The velocity field can then be solved by integrating the equation subject to the boundary conditions, yielding:

${\displaystyle {\tilde {u}}({\tilde {y}})={\frac {1}{2}}{\frac {\partial {\tilde {p}}}{\partial {\tilde {x}}}}\left({\tilde {y}}^{2}-{\tilde {y}}f({\tilde {x}})\right)}$

The volumetric flow rate Q can be computed by integrating the velocity field across the height of the channel.

For cases where ${\displaystyle \epsilon }$ is not small, higher-order corrections need to be considered. These corrections account for the variation of the velocity and pressure fields in both the x and y-directions. As the geometry becomes more complex, numerical methods such as boundary integral methods or finite element analysis may be required to obtain accurate solutions.

For channels with Superperiodic boundary conditions, the boundary conditions must reflect the superperiod multiply of the module m along the x-axis and the no-slip condition on the walls of the channel.
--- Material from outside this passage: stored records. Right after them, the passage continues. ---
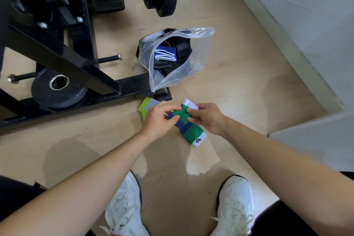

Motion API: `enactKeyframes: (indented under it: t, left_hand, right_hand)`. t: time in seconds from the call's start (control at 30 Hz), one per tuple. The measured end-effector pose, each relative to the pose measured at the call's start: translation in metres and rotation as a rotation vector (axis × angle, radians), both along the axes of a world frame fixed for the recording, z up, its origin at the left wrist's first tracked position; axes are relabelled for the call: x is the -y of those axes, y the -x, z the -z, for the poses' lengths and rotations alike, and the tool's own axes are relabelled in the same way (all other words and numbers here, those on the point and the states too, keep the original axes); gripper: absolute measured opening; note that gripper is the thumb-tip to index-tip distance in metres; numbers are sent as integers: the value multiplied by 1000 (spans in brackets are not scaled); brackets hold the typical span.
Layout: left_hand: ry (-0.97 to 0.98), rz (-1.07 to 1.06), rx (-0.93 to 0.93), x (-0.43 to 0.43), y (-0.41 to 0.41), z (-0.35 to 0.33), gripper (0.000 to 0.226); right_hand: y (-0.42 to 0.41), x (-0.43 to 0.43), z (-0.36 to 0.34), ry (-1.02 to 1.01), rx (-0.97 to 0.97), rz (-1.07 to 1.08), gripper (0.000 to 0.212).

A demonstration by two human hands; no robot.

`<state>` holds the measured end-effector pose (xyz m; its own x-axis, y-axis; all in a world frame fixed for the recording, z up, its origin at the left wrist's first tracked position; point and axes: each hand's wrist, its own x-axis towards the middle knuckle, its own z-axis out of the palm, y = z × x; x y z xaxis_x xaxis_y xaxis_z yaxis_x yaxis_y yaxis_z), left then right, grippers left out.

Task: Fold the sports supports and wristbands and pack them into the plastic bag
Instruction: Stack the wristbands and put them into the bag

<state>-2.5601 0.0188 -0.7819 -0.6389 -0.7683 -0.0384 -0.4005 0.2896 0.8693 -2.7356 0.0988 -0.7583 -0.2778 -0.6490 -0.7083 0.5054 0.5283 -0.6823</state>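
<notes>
A green, blue and white knitted sports support [191, 130] is held just above the wooden floor between both hands. My left hand [158, 119] pinches its blue edge on the left. My right hand [206, 118] pinches the green middle near the white cuff. A lime-green and grey support [148, 105] lies on the floor behind my left hand, partly hidden by it. Farther back stands the clear plastic bag [191, 63], its mouth open toward me, with a blue-and-white wristband [165, 54] and dark supports inside.
A black and yellow weight machine frame [76, 63] with weight plates [55, 90] fills the left and back. A grey wall and step [306, 44] run along the right. My two white shoes [235, 205] stand on the floor below my arms.
</notes>
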Motion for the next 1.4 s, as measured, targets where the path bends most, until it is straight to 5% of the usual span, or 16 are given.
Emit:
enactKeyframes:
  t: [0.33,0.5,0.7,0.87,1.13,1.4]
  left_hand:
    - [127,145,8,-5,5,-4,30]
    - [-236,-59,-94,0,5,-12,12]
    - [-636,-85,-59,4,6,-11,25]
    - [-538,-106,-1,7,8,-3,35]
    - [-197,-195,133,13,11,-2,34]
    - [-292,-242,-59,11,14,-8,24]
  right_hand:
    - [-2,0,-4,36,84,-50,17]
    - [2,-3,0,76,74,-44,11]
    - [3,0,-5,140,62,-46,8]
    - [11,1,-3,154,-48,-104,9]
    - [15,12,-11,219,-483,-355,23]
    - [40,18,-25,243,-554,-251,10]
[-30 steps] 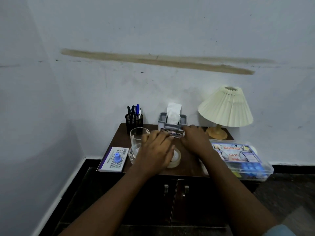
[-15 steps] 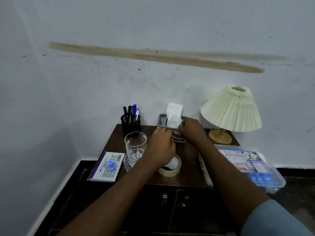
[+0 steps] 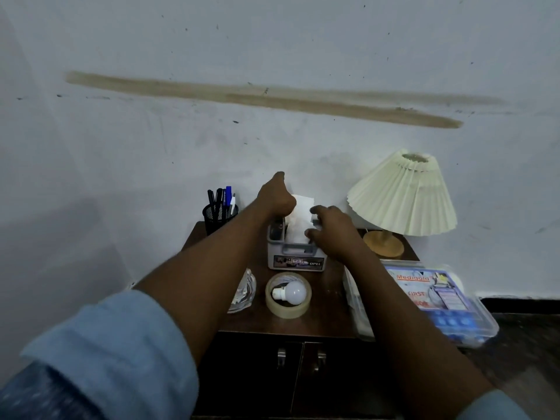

The scale analysis of Stokes flow in 2D periodic channels is applicable in various areas, including:

• Microfluidics: Designing the channels for the precise control of the fluid flow in lab-on-chip devices and the achievement of two-dimensional periodic conditions for analysis validation and results prediction.
• Lubrication theory: Understanding the flow in thin films between two periodic surfaces.
• Biological systems: Modeling the flow of fluids in complex, periodic geometries like blood vessels or porous tissues.

With scaling analysis of Stokes flow in 2D periodic channels with arbitrary geometry, valuable insights into fluid behavior at low Reynolds numbers are obtained. It further permits the formulation of dominant scales and approximations by the aspect ratio, simplifying complex governing equations to determine analytical solutions for specific cases. However, for more complex geometries, a powerful tool for the understanding of intricate flow patterns in such channels is with the numerical methods.

• Batchelor, G. K. An Introduction to Fluid Dynamics. Cambridge University Press, 2000.
• Happel, J., and Brenner, H. Low Reynolds Number Hydrodynamics. Springer, 1965.
• Pozrikidis, C. Introduction to Theoretical and Computational Fluid Dynamics. Oxford University Press, 1997.